O número de dias com temperaturas excessivamente elevadas tem aumentado significativamente em todas as regiões do planeta como consequência das mudanças climáticas globais induzidas pela ação humana. Além do aumento da frequência, duração e extensão das áreas afetadas, cada vez mais estes fenômenos climáticos têm ocorrido de maneira simultânea a outros eventos extremos, como secas e incêndios florestais de grandes proporções. Além dos diversos impactos ambientais, sociais e econômicos, as ondas de calor têm sido associadas a milhares de mortes em todo o mundo.
O artigo “Twenty-first-century demographic and social inequalities of heat-related deaths in Brazilian urban areas”, investiga a relação entre a ocorrência de ondas de calor (períodos de mais de 3 dias consecutivos com temperaturas médias acima de um limiar específico de cada região) e o aumento nas taxas de mortalidade da população. O estudo foi realizado por pesquisadores da UFRJ, Fiocruz, UnB e Universidade de Lisboa e identificou que cerca de 48 mil mortes podem ser atribuídas a ondas de calor. Analisou dados observacionais de temperatura de estações meteorológicas do Instituto Nacional de Meteorologia (INMET) e informações do Ministério da Saúde sobre a mortalidade entre os anos 2000 e 2018 nas 14 maiores regiões metropolitanas do país, onde vivem cerca de 35% dos brasileiros.
Em todas as áreas estudadas, os pesquisadores identificaram um aumento significativo no número de mortes durante eventos de calor extremo, associado principalmente a doenças do aparelho circulatório, doenças respiratórias e neoplasias. Doenças da pele e do tecido subcutâneo, do sistema nervoso e do aparelho geniturinário e outras causas de morte, como transtornos mentais e comportamentais, por exemplo, tiveram aumento significativo no número de mortes em algumas regiões.
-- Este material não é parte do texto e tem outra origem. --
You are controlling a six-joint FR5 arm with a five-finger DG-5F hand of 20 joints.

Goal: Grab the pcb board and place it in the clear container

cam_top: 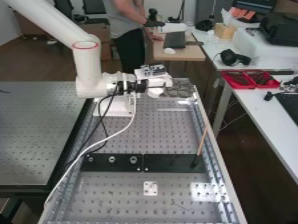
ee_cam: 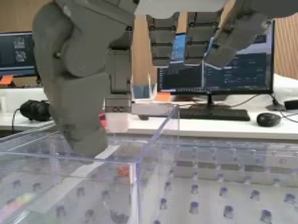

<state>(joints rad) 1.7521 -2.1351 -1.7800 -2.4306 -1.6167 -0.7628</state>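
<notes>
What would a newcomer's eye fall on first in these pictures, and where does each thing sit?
Probably the thick white arm, slanting in from the high view's upper left, with the dark grey robot hand at its end. Next might come the two red trays on the white table to the right. In the wrist view, the clear container stands out close by the robot hand.
</notes>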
Considerado o período estudado, a região metropolitana de São Paulo, que é a mais populosa do país, concentra 14.850 mortes em excesso, atribuídas ao aumento das temperaturas. Quando normalizadas pela população, as regiões do Rio de Janeiro, Porto Alegre, Belém, Cuiabá e Recife apresentaram maiores taxas de mortalidade. Em algumas regiões do norte e centro-oeste as ondas de calor com maior impacto ocorreram nos meses mais secos do ano, que pode contribuir com a hipótese de desastres concomitantes, já que o período mais seco na região norte é o período de aumento de queimadas e incêndios florestais, enquanto no sul, sudeste e nordeste o impacto foi maior durante os meses de verão.
O estudo identificou, pela primeira vez no Brasil, o impacto das ondas de calor de acordo com diferentes grupos etários, de gênero, raça e nível de escolaridade com grande abrangência espacial. Mulheres e idosos foram identificados como os grupos mais afetados por períodos de calor extremo, corroborando com estudos anteriores em outras regiões. Além disso, o incremento de mortalidade entre pessoas identificadas como pretas ou pardas foi maior que o observado entre pessoas identificadas como brancas em 12 das regiões estudadas, principalmente em Belém, Recife, Brasília, Goiânia, São Paulo e Rio de Janeiro. Com relação ao nível de escolaridade, usado como indicador socioeconômico, o impacto foi maior na população com 4 ou menos anos de estudo em relação ao subgrupo com escolaridade superior a 12 anos. O que contribui para a discussão que os eventos extremos não impactam a população de maneira igual.
Os resultados do estudo evidenciam que as mudanças climáticas induzidas pela ação humana têm exacerbado as desigualdades socioeconômicas já existentes no país, revelando aspectos sociais e demográficos importantes para subsidiar a formulação de políticas públicas de adaptação aos eventos extremos nas cidades brasileiras. Em particular, sistemas de alerta precoce considerando o perfil de vulnerabilidade e resiliência dos diferentes grupos populacionais são importantes para estratégias de prevenção e preparação em saúde. Além disso, o artigo reforça que a expansão do Sistema Único de Saúde (SUS) combinada à elaboração e aplicação de políticas efetivas para redução das desigualdades representam um importante passo para mitigação dos impactos das ondas de calor em todos os cenários climáticos futuros.
(*) Estudo financiado pelo edital Inova/Fiocruz de 2021 por uma equipe transdisciplinar.